C#/.NET 2.0
I need to parse a string containing 开发者_Python百科the street name and the house no in two separate values.
in: "Streetname 1a" out: "streetname" "1a"
"Street name 1a" "street name" "1a"
"Street name 1 a" "street name" "1 a"
My first choice was to split the string where I found a " " char but that will not work for the second case.
result[0] = trimmedInput.Substring(0, splitPosition).Trim();
result[1] = trimmedInput.Substring(splitPosition + 1).Trim();
What is the best way to do this? Can I use regular expressions?
Thanks
^(.+)\s(\S+)$
should do the trick
EDIT: this will work is the house number can't have spaces in it.
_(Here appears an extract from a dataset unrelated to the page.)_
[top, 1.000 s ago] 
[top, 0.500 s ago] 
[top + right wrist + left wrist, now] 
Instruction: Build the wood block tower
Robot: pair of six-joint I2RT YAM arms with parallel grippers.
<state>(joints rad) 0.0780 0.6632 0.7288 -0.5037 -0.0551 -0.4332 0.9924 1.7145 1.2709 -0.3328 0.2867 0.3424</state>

Otherwise this problem can't be solved programmatically since the program will never know the semantics of string tokens.
House addresses are messy and inconsistent. I worked with address data and honestly, if you don't have the data in normalized form, you're basically screwed.
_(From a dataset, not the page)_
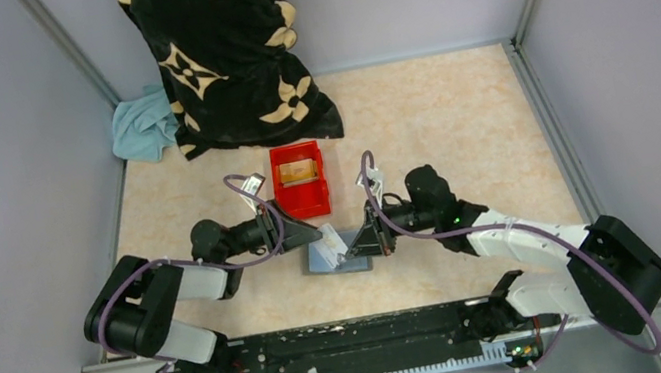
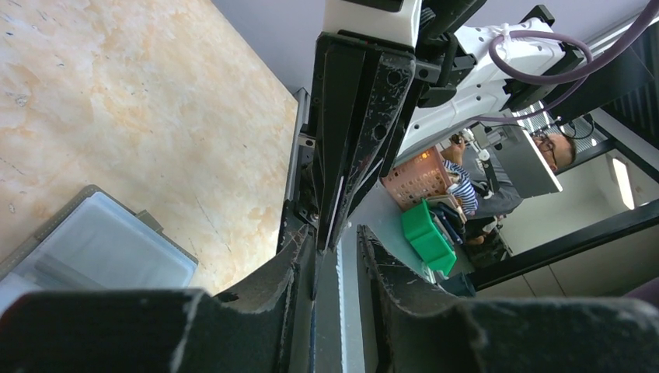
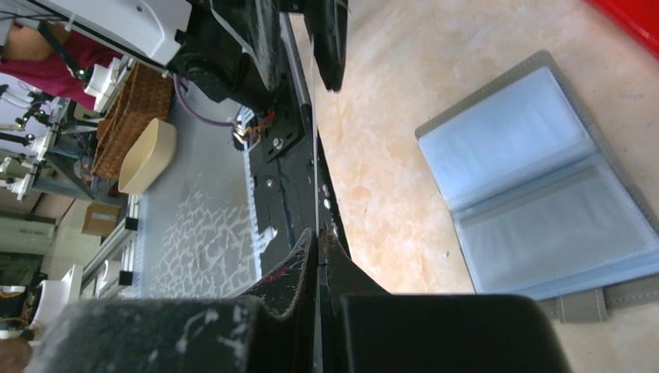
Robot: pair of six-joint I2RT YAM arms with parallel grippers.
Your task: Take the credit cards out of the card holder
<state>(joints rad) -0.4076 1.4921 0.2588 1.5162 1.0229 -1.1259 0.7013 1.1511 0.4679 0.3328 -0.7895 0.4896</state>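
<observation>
The right hand (image 3: 319, 245) was pinched shut on the edge of a thin, pale card (image 3: 315, 155) above the bench (image 1: 456, 115). In the right wrist view its two black fingers (image 3: 291, 268) met with no gap beyond the card's own thickness. The card ran edge-on from that grip toward the left hand (image 2: 336, 256), which faced the right hand from just beside it. The left hand's fingers (image 2: 388, 268) stood slightly apart with the pale card lying in the narrow slot between them. Whether they pressed on it could not be told from either wrist view. The card holder (image 1: 337, 251) lay opened flat on the bench directly under the two hands. Its blue-grey inner leaves faced up and its grey cover showed as a border around them, and neither hand touched it. Its clear slip pockets were visible in the right wrist view, but their contents could not be made out. Just beyond the card holder, on the far side from the arm bases, stood a red bin (image 1: 285, 194) with a tan-gold card (image 1: 297, 171) lying inside it. Well behind the bin, a black blanket (image 1: 223, 52) with a tan flower print and a blue cloth (image 1: 144, 126) were heaped at the back wall.
</observation>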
^(.+)\s(\d+(\s*[^\d\s]+)*)$
will cover some more cases, but pattern like that is a can of worms if I ever saw one.
You have to more clearly define the pattern you're looking for, assuming there even is one. There needs to be some general observations you can make that will always hold:
- A street address consists of a name and a number.
- The name always appears first.
- The name consists of one or more words, separated by spaces.
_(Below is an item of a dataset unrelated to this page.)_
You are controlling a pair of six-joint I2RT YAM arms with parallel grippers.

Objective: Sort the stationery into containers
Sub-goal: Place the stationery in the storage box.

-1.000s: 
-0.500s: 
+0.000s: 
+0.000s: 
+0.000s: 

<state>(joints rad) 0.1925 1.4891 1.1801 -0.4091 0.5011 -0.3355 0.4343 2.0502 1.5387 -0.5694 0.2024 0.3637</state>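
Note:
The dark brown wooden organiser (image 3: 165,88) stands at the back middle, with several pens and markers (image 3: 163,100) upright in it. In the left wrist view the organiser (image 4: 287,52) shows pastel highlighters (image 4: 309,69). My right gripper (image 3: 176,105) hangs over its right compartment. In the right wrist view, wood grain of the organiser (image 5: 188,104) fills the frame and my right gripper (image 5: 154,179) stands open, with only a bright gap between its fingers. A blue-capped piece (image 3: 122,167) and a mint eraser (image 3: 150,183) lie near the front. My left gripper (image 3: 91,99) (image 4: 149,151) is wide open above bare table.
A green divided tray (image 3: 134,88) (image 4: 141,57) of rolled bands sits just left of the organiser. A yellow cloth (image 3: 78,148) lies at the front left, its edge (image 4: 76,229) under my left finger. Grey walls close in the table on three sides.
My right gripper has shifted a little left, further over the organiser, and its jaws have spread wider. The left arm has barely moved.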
- The number is a number followed by an optional letter.
From a comment, the last point isn't strictly true because the number & letter portion of the street number can be separated by whitespace.
If you can't guarantee the order of the street name & number, and also that the words in the street name do not contain numbers, then I'm not really sure that anything is going to help you.
The following regex should cover most cases:
Regex reggie = new Regex(@"^(?<name>\w[\s\w]+?)\s*(?<num>\d+\s*[a-z]?)$", RegexOptions.IgnoreCase)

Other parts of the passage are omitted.